-- What this task involves --
Print out the data below with every line intact.

-- Information supplied --
———
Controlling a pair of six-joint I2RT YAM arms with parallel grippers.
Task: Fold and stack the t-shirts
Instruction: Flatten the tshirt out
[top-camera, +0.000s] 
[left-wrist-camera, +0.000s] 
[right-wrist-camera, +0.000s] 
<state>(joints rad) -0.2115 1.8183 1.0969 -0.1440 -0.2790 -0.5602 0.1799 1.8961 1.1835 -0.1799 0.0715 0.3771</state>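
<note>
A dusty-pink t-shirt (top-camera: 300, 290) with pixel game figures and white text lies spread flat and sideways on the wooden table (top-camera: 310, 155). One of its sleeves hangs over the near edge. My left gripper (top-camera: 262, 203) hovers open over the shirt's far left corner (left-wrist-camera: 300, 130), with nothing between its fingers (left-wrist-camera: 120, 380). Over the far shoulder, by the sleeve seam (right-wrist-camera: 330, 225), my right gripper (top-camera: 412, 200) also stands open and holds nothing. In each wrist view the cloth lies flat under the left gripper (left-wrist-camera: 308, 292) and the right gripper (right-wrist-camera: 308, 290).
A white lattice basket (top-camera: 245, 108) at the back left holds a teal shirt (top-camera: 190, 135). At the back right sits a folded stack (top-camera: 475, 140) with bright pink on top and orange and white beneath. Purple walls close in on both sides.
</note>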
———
-- Expected output --
Controlling a pair of six-joint I2RT YAM arms with parallel grippers.
Task: Fold and stack the t-shirts
Instruction: Flatten the tshirt out
[top-camera, +0.000s] 
[left-wrist-camera, +0.000s] 
[right-wrist-camera, +0.000s] 
<state>(joints rad) -0.2115 1.8183 1.0969 -0.1440 -0.2790 -0.5602 0.1799 1.8961 1.1835 -0.1799 0.0715 0.3771</state>
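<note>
A dusty-pink t-shirt (top-camera: 300, 290) with pixel game figures and white text lies spread flat and sideways on the wooden table (top-camera: 310, 155). One of its sleeves hangs over the near edge. My left gripper (top-camera: 262, 203) hovers open over the shirt's far left corner (left-wrist-camera: 300, 130), with nothing between its fingers (left-wrist-camera: 120, 380). Over the far shoulder, by the sleeve seam (right-wrist-camera: 330, 225), my right gripper (top-camera: 412, 200) also stands open and holds nothing. In each wrist view the cloth lies flat under the left gripper (left-wrist-camera: 308, 292) and the right gripper (right-wrist-camera: 308, 290).
A white lattice basket (top-camera: 245, 108) at the back left holds a teal shirt (top-camera: 190, 135). At the back right sits a folded stack (top-camera: 475, 140) with bright pink on top and orange and white beneath. Purple walls close in on both sides.
</note>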

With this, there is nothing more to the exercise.